The sharper subtext sits in “generally one-sided.” Kaufmann isn’t just summarizing Hegel; he’s endorsing a diagnostic method. Philosophical systems become reactive, born from resistance to what came before, so their strengths are also their distortions. Rationalism overcorrects for superstition; empiricism overcorrects for metaphysical excess; existentialism overcorrects for bloodless abstraction. “One-sided” isn’t an insult so much as a structural claim: any system gains clarity by narrowing its target, and pays for that clarity by omitting something real.
Context matters: Kaufmann spent his career translating, curating, and rescuing 19th-century thinkers (especially Nietzsche) from simplifications. His Hegel here is a tool for intellectual empathy. Read a philosophy as an answer to a prior problem, and you stop asking whether it’s “right” in the abstract and start asking what it was trying to fix, what it had to ignore to do so, and what new blind spots it created. That’s also a subtle rebuke to academic taxonomy: if ideas are reactive developments, then intellectual life is conflict-driven, not syllabus-driven.
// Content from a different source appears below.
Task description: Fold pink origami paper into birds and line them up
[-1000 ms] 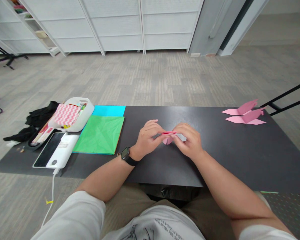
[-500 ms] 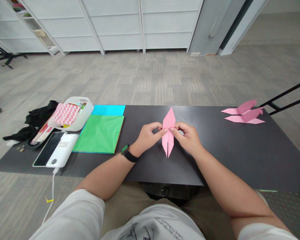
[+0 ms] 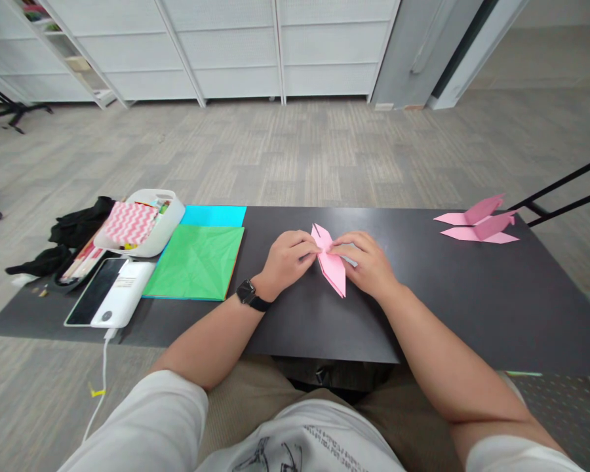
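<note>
"What am I getting at the hands?"

"I see one piece of folded pink paper (image 3: 333,267), smooth and sharply creased, a long shape pointed at both ends and narrow across the middle. It slants over the dark, flat table (image 3: 447,295), between both hands, its near tip angled to the right."

"And the grip?"

"Both sets of fingertips pinch it at the waist: left hand (image 3: 291,255) from one side, right hand (image 3: 366,265) from the other. I can't tell whether its tips touch the tabletop."

"Count the rest for me."

"Two angular pink paper birds (image 3: 492,227) side by side near the far right corner. One square green sheet (image 3: 196,262) on top, thin and faintly wrinkled, with blue paper (image 3: 219,215) showing beyond it. One rounded white basket (image 3: 171,226), and one black-strapped watch (image 3: 246,291) on the left wrist."
</note>
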Available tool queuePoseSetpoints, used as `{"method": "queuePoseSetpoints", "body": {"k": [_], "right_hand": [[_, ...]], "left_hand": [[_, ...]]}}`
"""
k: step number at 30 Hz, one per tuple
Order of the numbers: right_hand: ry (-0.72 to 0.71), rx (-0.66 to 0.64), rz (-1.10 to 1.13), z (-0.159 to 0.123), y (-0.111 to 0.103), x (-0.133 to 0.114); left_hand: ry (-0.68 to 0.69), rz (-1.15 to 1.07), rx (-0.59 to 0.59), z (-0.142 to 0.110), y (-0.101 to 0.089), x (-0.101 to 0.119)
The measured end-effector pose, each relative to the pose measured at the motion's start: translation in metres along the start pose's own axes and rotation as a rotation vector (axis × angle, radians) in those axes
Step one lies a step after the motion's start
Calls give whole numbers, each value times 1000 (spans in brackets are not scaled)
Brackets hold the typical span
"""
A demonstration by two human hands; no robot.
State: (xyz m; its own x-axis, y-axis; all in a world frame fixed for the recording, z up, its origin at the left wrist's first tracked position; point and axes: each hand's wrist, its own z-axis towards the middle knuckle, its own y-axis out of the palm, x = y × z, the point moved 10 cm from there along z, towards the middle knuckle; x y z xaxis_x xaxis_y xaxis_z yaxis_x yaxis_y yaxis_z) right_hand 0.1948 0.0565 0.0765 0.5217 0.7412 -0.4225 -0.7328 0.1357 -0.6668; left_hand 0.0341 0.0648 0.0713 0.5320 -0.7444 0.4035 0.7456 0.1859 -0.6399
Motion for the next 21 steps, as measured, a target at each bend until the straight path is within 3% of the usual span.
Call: {"method": "queuePoseSetpoints", "body": {"k": [7, 11, 15, 21], "right_hand": [[-3, -229, -63, -11, 26, 23], [42, -289, -60, -14, 36, 29], [65, -289, -79, -15, 41, 31], [72, -280, -87, -17, 47, 37]], "left_hand": [[-80, 27, -312, -7, 45, -18], [-49, 103, -448, -12, 55, -18], [-61, 149, -478, -13, 50, -16], [-84, 141, -418, -12, 47, -9]]}}
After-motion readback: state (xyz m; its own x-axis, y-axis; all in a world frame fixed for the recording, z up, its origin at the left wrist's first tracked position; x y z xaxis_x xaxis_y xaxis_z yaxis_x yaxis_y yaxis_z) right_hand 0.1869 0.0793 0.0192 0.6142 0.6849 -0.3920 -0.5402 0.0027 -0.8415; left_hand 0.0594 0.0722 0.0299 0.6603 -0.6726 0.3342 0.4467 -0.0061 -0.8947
The sharper subtext sits in “generally one-sided.” Kaufmann isn’t just summarizing Hegel; he’s endorsing a diagnostic method. Philosophical systems become reactive, born from resistance to what came before, so their strengths are also their distortions. Rationalism overcorrects for superstition; empiricism overcorrects for metaphysical excess; existentialism overcorrects for bloodless abstraction. “One-sided” isn’t an insult so much as a structural claim: any system gains clarity by narrowing its target, and pays for that clarity by omitting something real.
Context matters: Kaufmann spent his career translating, curating, and rescuing 19th-century thinkers (especially Nietzsche) from simplifications. His Hegel here is a tool for intellectual empathy. Read a philosophy as an answer to a prior problem, and you stop asking whether it’s “right” in the abstract and start asking what it was trying to fix, what it had to ignore to do so, and what new blind spots it created. That’s also a subtle rebuke to academic taxonomy: if ideas are reactive developments, then intellectual life is conflict-driven, not syllabus-driven.